The answer is all of the data repeated exactly, with each picture omitted.

- **Stored data**

◆ ◆ ◆ ◆ ◆ ◆ ◆

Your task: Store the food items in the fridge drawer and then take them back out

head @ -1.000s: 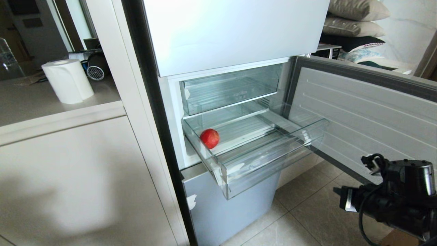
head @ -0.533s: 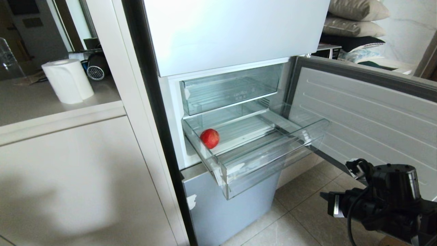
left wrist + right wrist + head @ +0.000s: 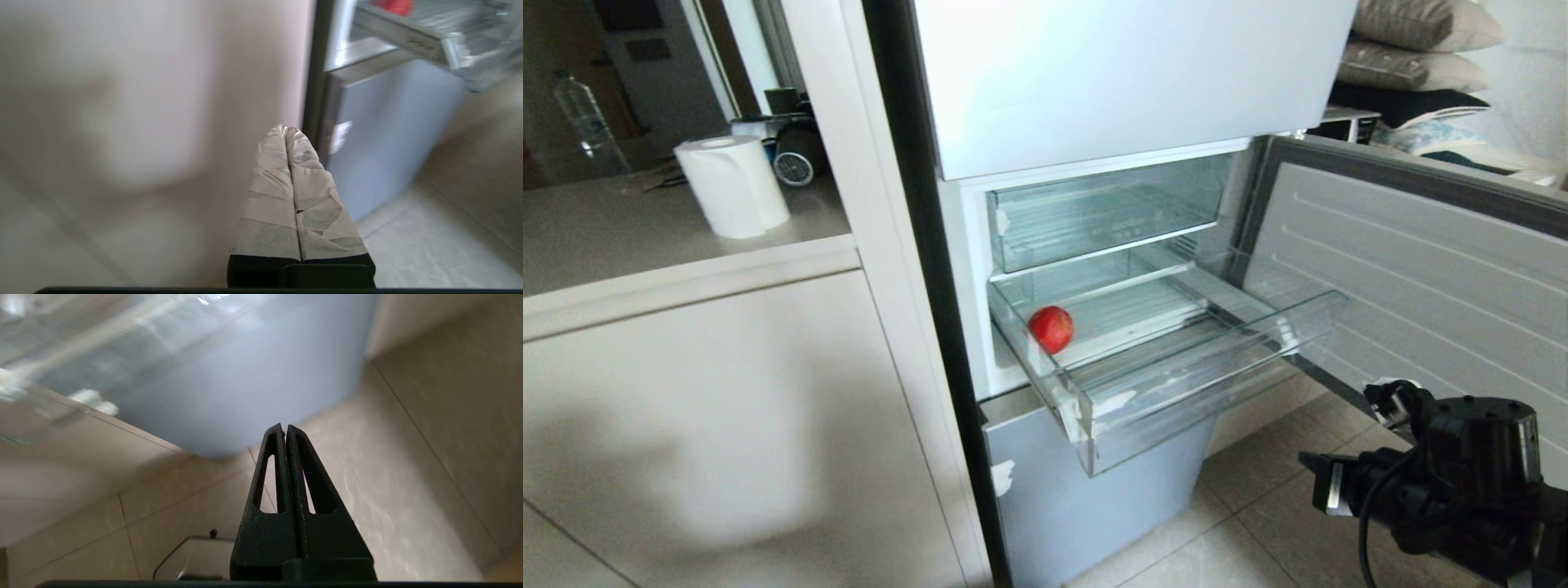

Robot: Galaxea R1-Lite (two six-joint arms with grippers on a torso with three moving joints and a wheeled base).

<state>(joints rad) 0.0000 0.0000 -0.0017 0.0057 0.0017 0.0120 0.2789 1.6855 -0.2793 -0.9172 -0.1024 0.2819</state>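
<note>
One food item is all that shows: a small round red fruit (image 3: 1051, 328) lying on the ribbed floor of the clear fridge drawer (image 3: 1209, 384), close against the drawer's left wall and toward the back, the drawer itself pulled well out of the fridge with its stepped front lip hanging over the silver-blue lower panel (image 3: 1086, 506). Fruit and drawer keep the same place relative to each other as a second ago; the whole scene has slid a little to the right in the head view, paper roll (image 3: 734, 186) and counter included, so that is the camera turning, not the things moving. What has truly changed is the right arm: its wrist has come leftward and forward from the picture's lower right corner, toward the drawer front, though it is well apart from it and below its level. The right gripper (image 3: 285, 430) has its fingers pressed together and carries nothing, pointing at the floor tiles and the lower panel. The left gripper (image 3: 286, 131) is likewise pressed together and empty, parked low beside the cabinet. With the fruit already stored, this looks like the approach to taking it back out, and the fingers will need to spread first.
</note>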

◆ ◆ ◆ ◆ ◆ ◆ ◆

- **Answer below**
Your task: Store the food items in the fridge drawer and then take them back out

head @ -1.000s: 
head @ -0.533s: 
left wrist + right wrist + head @ +0.000s: 

Robot: Galaxea R1-Lite (two six-joint arms with grippers on a torso with three moving joints and a wheeled base).

<state>(joints rad) 0.0000 0.0000 -0.0017 0.0057 0.0017 0.0120 0.2789 1.6855 -0.2793 -0.9172 -0.1024 0.2819</state>
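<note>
One food item is all that shows: a small round red fruit (image 3: 1051, 328) lying on the ribbed floor of the clear fridge drawer (image 3: 1209, 384), close against the drawer's left wall and toward the back, the drawer itself pulled well out of the fridge with its stepped front lip hanging over the silver-blue lower panel (image 3: 1086, 506). Fruit and drawer keep the same place relative to each other as a second ago; the whole scene has slid a little to the right in the head view, paper roll (image 3: 734, 186) and counter included, so that is the camera turning, not the things moving. What has truly changed is the right arm: its wrist has come leftward and forward from the picture's lower right corner, toward the drawer front, though it is well apart from it and below its level. The right gripper (image 3: 285, 430) has its fingers pressed together and carries nothing, pointing at the floor tiles and the lower panel. The left gripper (image 3: 286, 131) is likewise pressed together and empty, parked low beside the cabinet. With the fruit already stored, this looks like the approach to taking it back out, and the fingers will need to spread first.
</note>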

With that, the answer is finished.